# Prompt
Every line of the material is to be given again exactly.

# Recorded information
====================
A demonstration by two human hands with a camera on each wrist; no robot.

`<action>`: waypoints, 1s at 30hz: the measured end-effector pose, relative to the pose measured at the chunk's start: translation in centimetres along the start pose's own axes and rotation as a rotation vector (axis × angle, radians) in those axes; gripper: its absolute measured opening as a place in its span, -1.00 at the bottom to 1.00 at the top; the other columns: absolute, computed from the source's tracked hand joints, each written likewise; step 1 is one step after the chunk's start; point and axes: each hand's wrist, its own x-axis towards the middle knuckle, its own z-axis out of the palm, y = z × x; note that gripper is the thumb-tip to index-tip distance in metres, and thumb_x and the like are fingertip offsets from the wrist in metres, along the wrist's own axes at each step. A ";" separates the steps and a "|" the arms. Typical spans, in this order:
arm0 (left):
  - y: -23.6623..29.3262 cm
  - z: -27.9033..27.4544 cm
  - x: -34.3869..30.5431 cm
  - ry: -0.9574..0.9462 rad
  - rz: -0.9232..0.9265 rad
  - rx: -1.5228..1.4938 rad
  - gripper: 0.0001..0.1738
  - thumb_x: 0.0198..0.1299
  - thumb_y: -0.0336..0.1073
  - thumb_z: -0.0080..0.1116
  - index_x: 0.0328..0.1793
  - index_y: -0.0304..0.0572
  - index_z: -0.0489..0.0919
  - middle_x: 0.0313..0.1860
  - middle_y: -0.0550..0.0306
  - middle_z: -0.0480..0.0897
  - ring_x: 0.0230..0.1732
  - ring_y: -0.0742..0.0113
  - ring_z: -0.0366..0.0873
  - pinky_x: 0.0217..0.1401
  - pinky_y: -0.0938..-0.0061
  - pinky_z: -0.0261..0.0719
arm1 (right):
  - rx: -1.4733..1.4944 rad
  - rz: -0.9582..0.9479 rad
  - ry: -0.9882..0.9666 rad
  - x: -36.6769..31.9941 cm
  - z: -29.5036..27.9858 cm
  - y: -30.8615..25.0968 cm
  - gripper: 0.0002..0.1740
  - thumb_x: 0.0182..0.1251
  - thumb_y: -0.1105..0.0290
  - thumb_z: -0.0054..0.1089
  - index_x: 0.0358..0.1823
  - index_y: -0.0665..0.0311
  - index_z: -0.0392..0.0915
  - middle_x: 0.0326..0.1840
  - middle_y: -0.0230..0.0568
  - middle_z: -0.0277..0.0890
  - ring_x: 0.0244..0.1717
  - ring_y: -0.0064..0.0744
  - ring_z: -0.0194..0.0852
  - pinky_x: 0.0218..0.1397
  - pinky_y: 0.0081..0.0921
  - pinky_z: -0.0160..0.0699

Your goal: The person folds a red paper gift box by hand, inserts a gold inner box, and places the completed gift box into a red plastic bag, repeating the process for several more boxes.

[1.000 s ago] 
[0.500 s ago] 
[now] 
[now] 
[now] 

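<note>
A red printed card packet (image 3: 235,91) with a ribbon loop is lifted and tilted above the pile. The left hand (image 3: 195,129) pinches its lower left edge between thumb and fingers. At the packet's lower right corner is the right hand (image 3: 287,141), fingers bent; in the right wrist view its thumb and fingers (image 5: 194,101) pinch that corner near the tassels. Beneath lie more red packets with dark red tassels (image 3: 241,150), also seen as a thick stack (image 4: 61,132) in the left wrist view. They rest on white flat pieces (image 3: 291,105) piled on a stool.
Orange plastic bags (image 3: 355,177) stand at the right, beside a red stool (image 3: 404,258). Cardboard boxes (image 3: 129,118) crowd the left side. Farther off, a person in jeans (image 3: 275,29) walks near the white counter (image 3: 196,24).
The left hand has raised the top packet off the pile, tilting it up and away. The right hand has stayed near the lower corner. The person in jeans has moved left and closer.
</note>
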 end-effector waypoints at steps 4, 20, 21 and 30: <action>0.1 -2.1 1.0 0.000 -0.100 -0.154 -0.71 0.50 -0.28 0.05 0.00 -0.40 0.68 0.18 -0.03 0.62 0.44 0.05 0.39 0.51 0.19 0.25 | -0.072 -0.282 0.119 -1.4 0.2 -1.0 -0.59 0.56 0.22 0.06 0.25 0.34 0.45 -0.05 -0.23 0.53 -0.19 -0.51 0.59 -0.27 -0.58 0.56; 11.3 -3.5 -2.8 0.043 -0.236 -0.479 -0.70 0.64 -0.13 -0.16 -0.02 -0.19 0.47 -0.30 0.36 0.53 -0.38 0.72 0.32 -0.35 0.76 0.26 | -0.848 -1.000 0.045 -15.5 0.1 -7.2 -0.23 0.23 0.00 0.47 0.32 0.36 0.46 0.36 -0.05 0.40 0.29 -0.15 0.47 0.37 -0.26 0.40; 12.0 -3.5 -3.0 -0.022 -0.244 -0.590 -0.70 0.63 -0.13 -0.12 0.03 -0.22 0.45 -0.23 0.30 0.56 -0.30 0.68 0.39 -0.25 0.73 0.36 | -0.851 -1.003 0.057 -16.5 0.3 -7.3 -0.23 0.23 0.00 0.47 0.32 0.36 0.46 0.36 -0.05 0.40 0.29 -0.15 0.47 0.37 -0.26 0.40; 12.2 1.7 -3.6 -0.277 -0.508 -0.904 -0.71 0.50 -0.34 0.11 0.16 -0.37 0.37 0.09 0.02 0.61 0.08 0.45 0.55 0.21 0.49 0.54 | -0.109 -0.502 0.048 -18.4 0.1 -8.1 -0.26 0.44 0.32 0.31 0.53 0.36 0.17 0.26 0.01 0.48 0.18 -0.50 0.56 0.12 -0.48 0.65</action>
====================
# Response to this exercise
A demonstration by two human hands with a camera on each wrist; no robot.

`<action>`: waypoints, 1s at 30hz: the measured end-effector pose, relative to the pose measured at the chunk's start: translation in centimetres along the start pose's own axes and rotation as a rotation vector (axis × angle, radians) in those axes; gripper: its absolute measured opening as a place in its span, -1.00 at the bottom to 1.00 at the top; the other columns: absolute, computed from the source's tracked hand joints, each written likewise; step 1 is one step after the chunk's start; point and axes: each hand's wrist, its own x-axis towards the middle knuckle, its own z-axis out of the palm, y = z × x; note that gripper is the thumb-tip to index-tip distance in metres, and thumb_x and the like are fingertip offsets from the wrist in metres, along the wrist's own axes at each step. A ";" separates the steps and a "|" the arms. Typical spans, in this order:
arm0 (left):
  - y: -23.6623..29.3262 cm
  - z: -27.9033..27.4544 cm
  - x: -34.3869..30.5431 cm
  - ry: -0.9574..0.9462 rad
  - rz: -0.9232..0.9265 rad
  - rx: -1.5228..1.4938 rad
  - gripper: 0.0001..0.1738
  - thumb_x: 0.0198..0.1299
  - thumb_y: -0.0336..0.1073
  - thumb_z: -0.0080..0.1116
  - index_x: 0.0328..0.1793
  - index_y: -0.0304..0.0572
  - index_z: -0.0489..0.0919
  - middle_x: 0.0313..0.1860
  - middle_y: -0.0550..0.0306
  - middle_z: -0.0480..0.0897
  - ring_x: 0.0230..0.1732
  - ring_y: -0.0742..0.0113
  - ring_z: -0.0366..0.0873
  - pinky_x: 0.0217..0.1401
  - pinky_y: -0.0938..-0.0061
  - pinky_z: -0.0261..0.0719
arm1 (right):
  - rx: -1.4733..1.4944 rad
  - rz: -0.9582..0.9479 rad
  - ry: -0.9882..0.9666 rad
  - x: -36.6769..31.9941 cm
  - z: -29.5036..27.9858 cm
  - y: -30.8615..25.0968 cm
  - gripper: 0.0002..0.1740
  - thumb_x: 0.0182..0.1251
  - thumb_y: -0.1105..0.0290
  - thumb_z: -0.0054..0.1089
  - index_x: 0.0358..0.1823
  - index_y: -0.0665..0.0311
  - index_z: -0.0392..0.0915
  - middle_x: 0.0326..0.1840
  - middle_y: -0.0230..0.0568
  - middle_z: -0.0277..0.0890
  - ring_x: 0.0244..0.1717
  - ring_y: -0.0064..0.0744
  - ring_z: -0.0194..0.0852
  - pinky_x: 0.0218..0.1397
  - pinky_y: 0.0081..0.0921
  - pinky_z: -0.0160..0.0699

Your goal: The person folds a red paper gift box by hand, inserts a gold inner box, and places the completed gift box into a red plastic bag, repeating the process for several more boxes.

[1.000 s ago] 
[0.500 s ago] 
[now] 
[now] 
[now] 

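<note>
A red printed card packet (image 3: 235,91) with a ribbon loop is lifted and tilted above the pile. The left hand (image 3: 195,129) pinches its lower left edge between thumb and fingers. At the packet's lower right corner is the right hand (image 3: 287,141), fingers bent; in the right wrist view its thumb and fingers (image 5: 194,101) pinch that corner near the tassels. Beneath lie more red packets with dark red tassels (image 3: 241,150), also seen as a thick stack (image 4: 61,132) in the left wrist view. They rest on white flat pieces (image 3: 291,105) piled on a stool.
Orange plastic bags (image 3: 355,177) stand at the right, beside a red stool (image 3: 404,258). Cardboard boxes (image 3: 129,118) crowd the left side. Farther off, a person in jeans (image 3: 275,29) walks near the white counter (image 3: 196,24).
The left hand has raised the top packet off the pile, tilting it up and away. The right hand has stayed near the lower corner. The person in jeans has moved left and closer.
</note>
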 end-effector waypoints at steps 4, 20, 21 and 30: <action>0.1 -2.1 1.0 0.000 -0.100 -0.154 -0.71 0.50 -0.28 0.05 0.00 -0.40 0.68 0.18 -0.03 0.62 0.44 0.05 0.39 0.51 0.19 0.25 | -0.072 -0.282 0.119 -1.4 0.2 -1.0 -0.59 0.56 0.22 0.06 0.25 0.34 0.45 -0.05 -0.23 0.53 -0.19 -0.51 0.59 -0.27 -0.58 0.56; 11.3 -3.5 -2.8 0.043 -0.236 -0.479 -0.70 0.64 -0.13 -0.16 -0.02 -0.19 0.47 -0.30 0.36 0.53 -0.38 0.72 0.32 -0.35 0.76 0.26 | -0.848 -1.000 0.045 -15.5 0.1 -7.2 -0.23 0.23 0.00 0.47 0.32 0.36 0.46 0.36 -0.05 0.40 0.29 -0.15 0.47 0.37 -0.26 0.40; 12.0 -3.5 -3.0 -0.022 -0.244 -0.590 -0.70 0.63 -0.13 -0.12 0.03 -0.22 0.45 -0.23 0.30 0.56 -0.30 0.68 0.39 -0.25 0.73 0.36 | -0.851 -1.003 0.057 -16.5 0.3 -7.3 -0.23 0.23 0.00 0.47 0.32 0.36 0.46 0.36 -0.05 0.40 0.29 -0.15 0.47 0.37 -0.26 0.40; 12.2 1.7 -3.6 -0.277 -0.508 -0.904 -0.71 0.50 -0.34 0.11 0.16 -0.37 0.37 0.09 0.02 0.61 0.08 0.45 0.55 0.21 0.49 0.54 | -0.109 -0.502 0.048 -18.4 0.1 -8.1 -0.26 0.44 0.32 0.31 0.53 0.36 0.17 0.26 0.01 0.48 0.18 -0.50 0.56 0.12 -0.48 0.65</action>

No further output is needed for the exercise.